If we zoom in, it's obvious that no matter how close we get to $ 1\,s $, the lamp's state keeps switching. Therefor it's meaningless to attempt to 'fast forward' to the end, and the limit does not exist. At $ 1\,s $ the lamp is neither on nor off: it's undefined. This infinite sum does not converge.

But actually, we overcomplicated things. Thanks to the power of limits, we can ask a simpler, equivalent question. Given a lamp that switches on and off every second, what is its state at infinity? The answer's the same: it never settles.

Limits are the first tool in our belt for tackling infinity. Given a sequence described by countable steps, we can attempt to extend it not just to the end of the world, but literally forever. If this works we end up with a finite value. If not, the limit is undefined. A limit can be equal to $ \infty $, but that's just shorthand for the sequence has no upper bound. Negative infinity means no lower bound.

Breaking Away From Rationality

Until now we've only encountered fractions, that is, rational numbers. Each of our sums was made of fractions. The limit, if it existed, was also a rational number. We don't know whether this was just a coincidence.

It might seem implausible that a sequence of numbers that is 100% rational and converges, can approach a limit that isn't rational at all. Yet we've already seen similar discrepancies. In our first sequence, every partial sum was less than $ 1 $. Meanwhile the limit of the sum was equal to $ 1 $. Clearly, the limit does not have to share all the properties of its originating sequence.

We also haven't solved our original problem: we've only chopped things up into infinitely many finite pieces. How do we get to infinitely small pieces? To answer that, we need to go looking for continuity.

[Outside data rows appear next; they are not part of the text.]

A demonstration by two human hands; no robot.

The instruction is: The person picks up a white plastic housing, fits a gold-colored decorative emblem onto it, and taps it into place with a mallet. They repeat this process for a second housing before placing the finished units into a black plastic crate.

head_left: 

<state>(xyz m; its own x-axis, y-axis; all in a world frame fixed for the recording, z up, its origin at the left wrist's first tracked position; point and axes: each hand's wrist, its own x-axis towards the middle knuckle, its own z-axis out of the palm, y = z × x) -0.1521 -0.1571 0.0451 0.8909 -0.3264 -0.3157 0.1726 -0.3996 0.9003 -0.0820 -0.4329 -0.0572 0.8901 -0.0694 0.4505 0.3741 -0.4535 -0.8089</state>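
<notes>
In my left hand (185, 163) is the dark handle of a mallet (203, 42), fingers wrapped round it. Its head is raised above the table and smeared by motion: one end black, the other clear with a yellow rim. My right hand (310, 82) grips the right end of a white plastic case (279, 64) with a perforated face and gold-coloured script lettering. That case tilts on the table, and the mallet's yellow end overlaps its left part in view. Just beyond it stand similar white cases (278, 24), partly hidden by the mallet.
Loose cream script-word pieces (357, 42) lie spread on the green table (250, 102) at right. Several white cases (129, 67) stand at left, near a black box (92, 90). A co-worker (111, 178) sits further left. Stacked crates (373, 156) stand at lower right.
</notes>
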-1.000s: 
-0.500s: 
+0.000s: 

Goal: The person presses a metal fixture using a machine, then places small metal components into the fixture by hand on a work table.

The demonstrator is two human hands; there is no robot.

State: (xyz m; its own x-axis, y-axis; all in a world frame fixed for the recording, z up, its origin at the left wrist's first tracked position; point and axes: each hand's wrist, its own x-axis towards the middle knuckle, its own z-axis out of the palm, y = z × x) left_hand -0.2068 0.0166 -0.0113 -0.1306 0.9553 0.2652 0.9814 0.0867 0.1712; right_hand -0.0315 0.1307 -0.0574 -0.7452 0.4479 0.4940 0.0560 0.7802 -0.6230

Generally, continuity is defined by what it is and what its properties are: a noticeable lack of holes, and no paradoxical values. But that's putting the cart before the horse. First, we have to show which holes we're trying to plug.

Let's imagine the rational numbers.

Actually, hold on. Is this really a line? The integers certainly weren't connected.

Rather than assume anything, we're going to attempt to visualize all the rational numbers. We'll start with the numbers between $ 0 $ and $ 1 $.

$$ \class{blue}{\frac{0 + 1}{2}} $$

Between any two numbers, we can find a new number in between: their average. This leads to $ \frac{1}{2} $.

$$ \frac{a + b}{2} $$

By repeatedly taking averages, we keep finding new numbers, filling up the interval.

If we separate out every step, we get a binary tree.

You can think of this as a map of all the fractions of $ 2^n $. Given any such fraction, say $ \frac{13}{32} = \frac{13}{2^5} $, there is a unique path of lefts and rights that leads directly to it. At least, as long as it lies between $ 0 $ and $ 1 $.

Note that the graph resembles a fractal and that the distance to the top edge is divided in half with every step. But we only ever explore a finite amount of steps. Therefor, we are not taking a limit and we'll never actually touch the edge.

$$ \frac{2 \cdot a + b}{3} $$

$$ \frac{a + 2 \cdot b}{3} $$

But we can take thirds as well, leading to fractions with a power of $ 3^n $ in their denominator.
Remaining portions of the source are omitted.